In that case, people looked at the recent price trends for gold bullion and assumed that the sell-off would continue—again an unrealistic expectation, but a natural human reaction. There’s an old saying in the market that the right trade is the tough trade. When the market in gold bullion was selling off and very few people were talking about it, this negative investor sentiment was an excellent opportunity to begin accumulating, but it’s not easy to be contrary to the crowd. 

The future is unknown, and a perfect example is the current situation occurring in Ukraine. With “pro-Russian forces” taking over the Crimean peninsula, the world is now watching a potentially catastrophic situation. Naturally, in times of uncertainty, people are also turning to gold bullion and investor sentiment is beginning to increase. 

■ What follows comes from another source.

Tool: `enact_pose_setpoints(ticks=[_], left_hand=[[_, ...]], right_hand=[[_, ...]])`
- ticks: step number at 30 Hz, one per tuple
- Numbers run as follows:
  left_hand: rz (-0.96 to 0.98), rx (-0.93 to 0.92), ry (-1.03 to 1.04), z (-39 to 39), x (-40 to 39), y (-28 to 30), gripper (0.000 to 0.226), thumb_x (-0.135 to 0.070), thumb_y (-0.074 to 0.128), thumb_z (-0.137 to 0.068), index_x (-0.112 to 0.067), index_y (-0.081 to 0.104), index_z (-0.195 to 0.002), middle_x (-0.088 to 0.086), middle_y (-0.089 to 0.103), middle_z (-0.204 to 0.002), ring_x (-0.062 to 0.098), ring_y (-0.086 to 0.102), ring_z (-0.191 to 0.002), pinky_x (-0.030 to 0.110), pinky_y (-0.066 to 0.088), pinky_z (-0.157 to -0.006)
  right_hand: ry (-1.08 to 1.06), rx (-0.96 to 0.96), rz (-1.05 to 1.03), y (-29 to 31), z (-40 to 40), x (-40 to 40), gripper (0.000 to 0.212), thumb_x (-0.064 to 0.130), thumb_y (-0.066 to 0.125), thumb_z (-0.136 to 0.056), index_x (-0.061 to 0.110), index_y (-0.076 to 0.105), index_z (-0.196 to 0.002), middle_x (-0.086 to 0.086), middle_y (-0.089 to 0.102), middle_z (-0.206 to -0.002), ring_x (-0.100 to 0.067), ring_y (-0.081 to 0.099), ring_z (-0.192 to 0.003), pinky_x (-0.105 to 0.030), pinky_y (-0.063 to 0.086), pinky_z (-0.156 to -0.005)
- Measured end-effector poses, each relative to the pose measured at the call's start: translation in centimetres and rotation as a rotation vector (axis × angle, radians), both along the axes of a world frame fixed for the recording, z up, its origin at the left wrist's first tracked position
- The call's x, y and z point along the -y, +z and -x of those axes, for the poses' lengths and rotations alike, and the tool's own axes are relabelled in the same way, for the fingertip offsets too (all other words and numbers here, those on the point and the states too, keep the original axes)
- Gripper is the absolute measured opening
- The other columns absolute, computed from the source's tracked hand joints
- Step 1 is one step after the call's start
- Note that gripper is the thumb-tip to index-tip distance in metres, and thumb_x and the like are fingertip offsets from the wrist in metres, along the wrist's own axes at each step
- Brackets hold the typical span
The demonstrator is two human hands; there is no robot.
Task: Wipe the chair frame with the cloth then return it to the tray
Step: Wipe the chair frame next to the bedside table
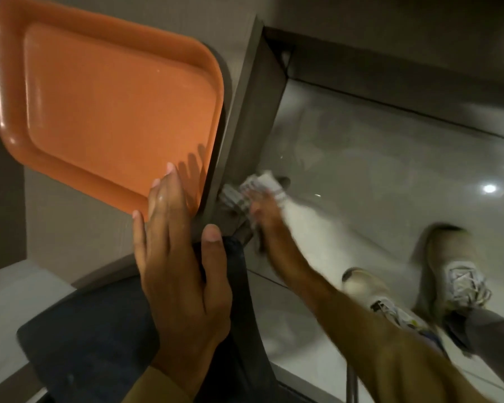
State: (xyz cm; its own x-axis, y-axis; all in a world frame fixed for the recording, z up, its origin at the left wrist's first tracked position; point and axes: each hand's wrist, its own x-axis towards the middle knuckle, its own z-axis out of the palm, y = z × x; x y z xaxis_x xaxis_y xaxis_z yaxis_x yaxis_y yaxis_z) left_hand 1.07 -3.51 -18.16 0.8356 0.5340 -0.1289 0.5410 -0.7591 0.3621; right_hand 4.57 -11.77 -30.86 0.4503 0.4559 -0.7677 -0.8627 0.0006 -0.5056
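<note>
An orange tray point(105, 100) lies on the grey table top at the upper left, with nothing in it. My left hand point(178, 257) rests flat on the table edge and the dark chair back point(245, 301), thumb hooked over the chair's top. My right hand point(266, 216) reaches down below the table edge and is closed on a white checked cloth point(259, 187), pressed against the dark chair frame there. The hand and cloth are motion-blurred, and the frame under them is mostly hidden.
The dark chair seat point(90, 338) is at the lower left. A brown table side panel point(245, 117) runs down from the tray's right edge. The glossy tiled floor point(390, 170) fills the right side, with my two shoes point(454, 269) on it.
</note>
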Motion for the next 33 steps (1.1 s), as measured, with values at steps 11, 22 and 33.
enact_pose_setpoints(ticks=[11,22,33], left_hand=[[0.03,-0.044,0.005,-0.3,0.4,0.3,0.057,-0.045,0.026,-0.114,-0.04,0.019,-0.17,-0.014,0.033,-0.179,0.007,0.025,-0.169,0.044,0.012,-0.14],[0.025,-0.056,0.025,-0.5,0.2,0.5,0.058,-0.046,0.026,-0.115,-0.034,0.022,-0.171,-0.012,0.033,-0.179,0.01,0.027,-0.169,0.03,0.006,-0.139],[0.031,-0.052,0.044,-0.8,0.4,0.8,0.06,-0.036,0.031,-0.11,-0.042,0.017,-0.169,-0.005,0.039,-0.177,0.016,0.033,-0.167,0.038,0.011,-0.14]], right_hand=[[0.219,-0.011,0.12,-8.8,-3.4,0.2,0.051,0.031,0.029,-0.119,0.012,0.038,-0.166,-0.01,0.041,-0.173,-0.028,0.036,-0.163,-0.042,0.02,-0.139],[0.076,0.293,-0.182,2.9,2.4,1.1,0.038,0.06,0.031,-0.113,0.066,0.051,-0.145,0.034,0.048,-0.163,0.004,0.034,-0.161,-0.029,0.024,-0.136],[0.054,0.04,-0.05,-2.8,-1.7,-0.3,0.035,0.028,0.048,-0.112,0.03,0.08,-0.126,0.006,0.077,-0.137,-0.015,0.065,-0.141,-0.044,0.044,-0.128]])
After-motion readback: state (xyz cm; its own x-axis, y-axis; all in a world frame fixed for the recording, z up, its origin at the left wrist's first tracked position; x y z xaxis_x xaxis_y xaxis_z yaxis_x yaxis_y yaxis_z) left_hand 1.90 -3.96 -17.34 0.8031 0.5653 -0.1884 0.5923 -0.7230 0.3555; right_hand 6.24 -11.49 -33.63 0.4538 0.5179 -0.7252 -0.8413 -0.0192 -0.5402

I really started becoming bullish on gold bullion at the end of 2013, not because I foresaw this conflict in the Ukraine, but because the level of investor sentiment became so bearish that the long-term risk-to-reward scenario for gold bullion was extremely attractive. This is a situation in which I am moving ahead of the crowd, not following or reacting to the current environment. 

If the situation worsens between Russia and the Ukraine, I think gold bullion will continue increasing in price, which will create additional bullish investor sentiment. As the trend continues in favor of gold bullion, this reinforces the bullish investor sentiment, and this cycle continues until the environment becomes overbought. In that case, one needs to begin adjusting to the shift in investor sentiment by reducing exposure and moving towards areas in the market that offer value. The market is one big cycle, swinging back and forth on a pendulum of emotions.

Chart courtesy of 

The fact of the matter is that to be financially successful, you need to be dynamic in your approach, adjusting your portfolio to take advantage of these swings in investor sentiment. With the price of gold bullion now exceeding the 200-day moving average, this should help bring additional bullish investor sentiment into play, but remember: nothing moves in a straight line. 

Following the bounce up off the lows in 2013, there will certainly be some consolidation of this move. The price might pull back slightly, but the next big test for gold bullion is the area just below $1,500. Overall, I think 2014 should be a positive year for gold bullion.